Upload a plain text file for summarization. Don't know what to summarize? Ask Gemini for a quick 1-2 page description of the history of dogs! Then upload that plain text file to your $BUCKET_DOCS_NAME bucket for the Gemma3:4b model to write a summary to the function logs.

In the logs, you'll see something similar to the following:

---------------
Processing for objects/dogs.txt
---------------
Attempting to download: <YOUR_PROJECT_ID>-codelab-crf-sidecar-gpu-docs/dogs.txt
Sending file to Gemma 3 for summarization
...
Here's a concise summary of the document "Humanity's Best Friend":
The dog's domestication, beginning roughly 20,000-40,000 years ago, represents a unique, deeply intertwined evolutionary partnership with humans, predating the domestication of any other animal
<...>
solidifying their long-standing role as humanity's best friend.

10. Troubleshooting

Here are some errors to typos that you might encounter:

  1. If you get an error that PORT 8080 is in use, make sure your Dockerfile for your Ollama sidecar is using port 11434. Also make sure you are using the correct sidecar image in case you have multiple Ollama images in your AR repo.
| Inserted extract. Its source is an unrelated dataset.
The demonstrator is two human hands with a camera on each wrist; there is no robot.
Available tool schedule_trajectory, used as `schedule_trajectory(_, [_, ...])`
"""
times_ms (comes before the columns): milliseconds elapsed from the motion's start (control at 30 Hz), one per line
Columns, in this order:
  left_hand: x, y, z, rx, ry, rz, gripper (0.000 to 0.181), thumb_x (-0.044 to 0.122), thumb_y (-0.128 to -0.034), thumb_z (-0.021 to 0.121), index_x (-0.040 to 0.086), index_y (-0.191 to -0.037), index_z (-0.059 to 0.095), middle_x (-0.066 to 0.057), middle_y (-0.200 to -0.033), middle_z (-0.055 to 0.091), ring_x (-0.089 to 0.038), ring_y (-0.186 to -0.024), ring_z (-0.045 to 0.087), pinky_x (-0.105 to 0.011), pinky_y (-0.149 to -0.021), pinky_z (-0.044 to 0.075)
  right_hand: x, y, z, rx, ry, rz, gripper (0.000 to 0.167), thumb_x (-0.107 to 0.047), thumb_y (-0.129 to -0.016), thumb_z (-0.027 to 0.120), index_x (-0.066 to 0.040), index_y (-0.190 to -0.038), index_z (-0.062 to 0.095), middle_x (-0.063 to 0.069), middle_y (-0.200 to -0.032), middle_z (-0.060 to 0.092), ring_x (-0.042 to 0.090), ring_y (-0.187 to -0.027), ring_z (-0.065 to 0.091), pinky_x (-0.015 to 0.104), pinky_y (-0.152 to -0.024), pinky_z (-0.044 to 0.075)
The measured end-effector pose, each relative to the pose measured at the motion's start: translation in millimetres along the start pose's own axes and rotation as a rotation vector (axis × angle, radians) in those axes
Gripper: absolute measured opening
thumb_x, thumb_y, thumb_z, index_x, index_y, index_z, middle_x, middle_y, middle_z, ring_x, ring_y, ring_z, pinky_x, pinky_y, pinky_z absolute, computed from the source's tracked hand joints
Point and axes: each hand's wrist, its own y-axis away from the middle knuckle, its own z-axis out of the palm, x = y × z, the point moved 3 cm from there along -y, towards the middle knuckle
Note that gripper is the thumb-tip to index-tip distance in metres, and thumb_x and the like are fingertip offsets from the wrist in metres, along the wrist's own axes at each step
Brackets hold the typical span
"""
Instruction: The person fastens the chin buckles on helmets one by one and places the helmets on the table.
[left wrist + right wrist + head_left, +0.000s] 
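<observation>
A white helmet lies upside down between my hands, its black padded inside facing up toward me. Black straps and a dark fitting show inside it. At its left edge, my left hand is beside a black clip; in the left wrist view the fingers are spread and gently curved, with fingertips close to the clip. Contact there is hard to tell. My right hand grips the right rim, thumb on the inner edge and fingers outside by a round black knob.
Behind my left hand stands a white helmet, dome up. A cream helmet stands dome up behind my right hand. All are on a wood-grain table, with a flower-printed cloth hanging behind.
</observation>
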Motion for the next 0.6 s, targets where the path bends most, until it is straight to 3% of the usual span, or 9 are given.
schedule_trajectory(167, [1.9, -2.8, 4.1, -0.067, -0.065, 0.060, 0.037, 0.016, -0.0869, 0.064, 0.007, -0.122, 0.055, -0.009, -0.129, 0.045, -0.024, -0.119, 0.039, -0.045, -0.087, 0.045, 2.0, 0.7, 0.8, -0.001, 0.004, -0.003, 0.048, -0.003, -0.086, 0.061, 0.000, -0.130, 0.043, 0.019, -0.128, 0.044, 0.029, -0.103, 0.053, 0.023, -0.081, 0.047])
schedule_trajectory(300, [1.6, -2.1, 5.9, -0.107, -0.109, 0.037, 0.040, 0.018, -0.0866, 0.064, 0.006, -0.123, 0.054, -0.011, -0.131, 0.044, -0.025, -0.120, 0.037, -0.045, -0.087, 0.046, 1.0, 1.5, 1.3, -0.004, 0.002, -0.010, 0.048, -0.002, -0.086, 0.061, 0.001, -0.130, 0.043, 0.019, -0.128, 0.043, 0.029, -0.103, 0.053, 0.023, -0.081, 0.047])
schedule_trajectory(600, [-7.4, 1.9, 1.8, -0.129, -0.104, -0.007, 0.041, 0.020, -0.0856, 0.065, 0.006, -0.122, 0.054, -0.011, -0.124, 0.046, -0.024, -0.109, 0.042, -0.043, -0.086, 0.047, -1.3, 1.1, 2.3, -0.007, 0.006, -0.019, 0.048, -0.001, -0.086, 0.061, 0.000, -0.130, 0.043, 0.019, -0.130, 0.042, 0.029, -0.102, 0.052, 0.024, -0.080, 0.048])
The Cloud Run function serves on port 8080, and if you used a different Ollama image as the sidecar that is also serving on 8080, you'll run into this error.
  2. If you get error failed to build: (error ID: 7485c5b6): function.js does not exist, make sure that your package.json and tsconfig.json files are at the same level as the src directory.
  3. If you get error ERROR: (gcloud.run.services.replace) spec.template.spec.node_selector: Max instances must be set to 4 or fewer in order to set GPU requirements., in your YAML file, change autoscaling.knative.dev/maxScale: '100' to 1 or to something less than or equal to your GPU quota.